Class 2-Mental Status Assessment Flashcards
Mental status definition
-mental status is a person’s emotional and cognitive functioning
-optimal functioning aims toward simultaneous life satisfaction in work, caring relationships, and within self
-influenced by biological, environmental, and sociodemographic factors
-usually mental health strikes a balance, allowing a person to function socially and occupationally
-stress can be triggered by traumatic life events causing transient dysfunction which can be an expected response
Mental status structure and function
-mental disorder
-organic disorders
-psychiatric mental illnesses
mental disorder
-anxiety; depression
-clinically significant behavioral emotional or cognitive syndrome that is associated with significant distress or disability involving social, occupational, or key activities
organic disorders
-metabolically effecting brain
-due to brain disease of known specific organic cause (delirium, dementia, alcohol and drug intoxication, and withdrawal)
psychiatric mental illnesses
-organic etiology has not yet been established (anxiety or schizophrenia)
-mental status assessment documents a dysfunction and determines how that dysfunction affects self-care in everyday life
When do we need to do a complete mental status exam?
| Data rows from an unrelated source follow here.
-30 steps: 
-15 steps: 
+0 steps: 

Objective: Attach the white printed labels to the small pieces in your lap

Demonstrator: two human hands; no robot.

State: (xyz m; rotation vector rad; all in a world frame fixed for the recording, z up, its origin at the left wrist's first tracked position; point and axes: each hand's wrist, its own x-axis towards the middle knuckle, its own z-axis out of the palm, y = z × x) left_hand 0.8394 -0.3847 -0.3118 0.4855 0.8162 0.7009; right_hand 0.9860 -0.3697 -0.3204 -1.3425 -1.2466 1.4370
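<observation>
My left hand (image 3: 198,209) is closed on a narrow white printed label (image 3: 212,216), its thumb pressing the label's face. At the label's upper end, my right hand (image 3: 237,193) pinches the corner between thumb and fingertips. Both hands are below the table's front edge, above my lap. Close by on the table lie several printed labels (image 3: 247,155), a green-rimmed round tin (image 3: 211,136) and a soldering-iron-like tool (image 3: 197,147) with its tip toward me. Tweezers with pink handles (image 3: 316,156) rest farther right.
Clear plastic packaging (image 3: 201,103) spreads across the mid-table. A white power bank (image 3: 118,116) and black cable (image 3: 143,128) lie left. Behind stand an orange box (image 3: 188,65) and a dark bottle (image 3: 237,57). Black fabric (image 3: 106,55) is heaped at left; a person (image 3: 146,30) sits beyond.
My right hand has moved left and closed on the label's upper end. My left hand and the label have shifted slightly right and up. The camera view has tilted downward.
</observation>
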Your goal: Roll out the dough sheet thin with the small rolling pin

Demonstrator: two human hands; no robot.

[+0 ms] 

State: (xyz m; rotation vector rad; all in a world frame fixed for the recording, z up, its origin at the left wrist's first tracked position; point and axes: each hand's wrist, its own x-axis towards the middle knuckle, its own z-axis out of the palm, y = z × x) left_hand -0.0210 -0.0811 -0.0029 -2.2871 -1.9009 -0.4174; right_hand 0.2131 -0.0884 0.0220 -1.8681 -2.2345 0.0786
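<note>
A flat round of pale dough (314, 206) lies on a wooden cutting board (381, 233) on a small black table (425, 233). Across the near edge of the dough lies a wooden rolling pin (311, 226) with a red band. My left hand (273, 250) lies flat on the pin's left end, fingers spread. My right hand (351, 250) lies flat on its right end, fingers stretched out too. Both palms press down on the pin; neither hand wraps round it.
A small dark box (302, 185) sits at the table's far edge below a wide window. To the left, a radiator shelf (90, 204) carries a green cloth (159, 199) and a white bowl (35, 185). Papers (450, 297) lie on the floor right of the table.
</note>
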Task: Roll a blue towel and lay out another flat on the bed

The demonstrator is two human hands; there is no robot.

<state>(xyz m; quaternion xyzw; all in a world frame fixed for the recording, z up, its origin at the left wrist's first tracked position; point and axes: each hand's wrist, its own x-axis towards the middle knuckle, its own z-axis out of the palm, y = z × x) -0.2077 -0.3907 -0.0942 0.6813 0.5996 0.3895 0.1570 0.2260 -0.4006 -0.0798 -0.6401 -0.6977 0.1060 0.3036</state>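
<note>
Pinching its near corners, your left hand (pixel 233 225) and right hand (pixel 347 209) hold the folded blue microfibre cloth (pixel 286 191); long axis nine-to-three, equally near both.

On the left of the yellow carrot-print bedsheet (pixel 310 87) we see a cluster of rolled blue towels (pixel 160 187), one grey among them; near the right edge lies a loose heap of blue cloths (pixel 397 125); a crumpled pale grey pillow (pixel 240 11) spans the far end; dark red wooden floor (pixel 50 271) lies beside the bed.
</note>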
-recent trauma resulting with a change in memory
-report of decline in cognitive ability/emotional
-when the patient requires a thorough exam of emotional and cognitive functioning
Factors effecting mental status
-developmental competence
-infants & children
-developmental
-adolescent-substance abuse, suicide
-aging adults
-age related changes
-grief and despair
-genetics & environment
-family history of mental illness
-food insecurity
-sexual and gender minority-stigma, rejection by society
Components of mental status exam
-a less comprehensive process that is implemented and done during the course of the physical exam. Involves inferences about the mental health or mental dysfunction of a person and can prompt a more comprehensive evaluation if needed
-four main mental status assessment: ABCT
-appearance
-behavior
-cognition
-thought process and perceptions
What are some of the components of the mental status exam?
-consciousness
-language
-mood & affect
-orientation
-attention
-memory
-abstract reasoning
-thought process
-thought content
-perceptions
Appearance (general survey)
-posture
-erect and position relaxed
-body movements
-body movements voluntary, deliberate, coordinated, and smooth and even
-dress
-appropriate for setting, season, age, gender, and social group
-grooming and hygiene
-congruence between grooming and age
-pupils
-note pupil size and reaction to light
Behavior
-level of consciousness
-awake, alert, responds appropriately
-facial expression
-appropriate to situation, comfortable eye contact
-speech
-quality of speech, effortlessly and appropriate conversation
-mood and affect
-body language, facial expression, cooperative
Cognitive functioning
-orientation
-time, place, person
-attention span
-ability to concentrate, stay on task
-recent memory
-Ex: 24 diet recall, ask questions you can corroborate
-remote memory
-ask about historical events, past medical hx
-new learning (4 unrelated words)
New learning: the 4 unrelated words test
-highly sensitive and valid memory test
-requires more effort than recall of personal or historic events, and avoids danger of unverifiable recall
-assessment process:
-pick four words with semantic and phonetic diversity; ask person to remember the four words
-to be sure person understood, have him or her repeat the words
-ask for the recall of four words at 5, 10, and 30 minutes
-normal response for persons younger than 60 is an accurate 3 or 4 word recall after 5, 10, and 30 minutes
Thought Processes
-Thought process: thinking should be logical, goal directed, coherent and relevant
-thought content: what they say is consistent and logical
-perceptions: person should be consistently aware of reality
Screen for anxiety disorders
-anxiety and depression are the two most common mental health disorders seen in individuals seeking health care
-generalized anxiety scale (GAD-7): assesses for anxiety
-consists of 7 itemized scale
-higher the score, greater the likelihood
-first 2 questions relate to core anxiety
-greater or equal than 3 indicates diagnosis
Screening for suicidal thoughts
-assess for possible risk for harm if the person expresses feelings of sadness, hopelessness, despair, or grief
-begin with more general questions and proceed if you hear affirmative answers
-it is very difficult to question people about possible suicidal wishes for fear of invading privacy
-risk is far greater skipping these questions if you have the slightest clue that they are appropriate; you may be the only health professional to pick up clues of suicide risk
-for people who are ambivalent, you can buy time so the person can be helped to find an alternate remedy
-share any concerns you have about a person’s suicide ideation with a mental health professional
Screen for depression disorders
-series of tools that can be used in clinical setting
-patient health questionnaire-2 (PHQ-2)
-asks 2 questions about depressed mood and anhedonia (lack of interest)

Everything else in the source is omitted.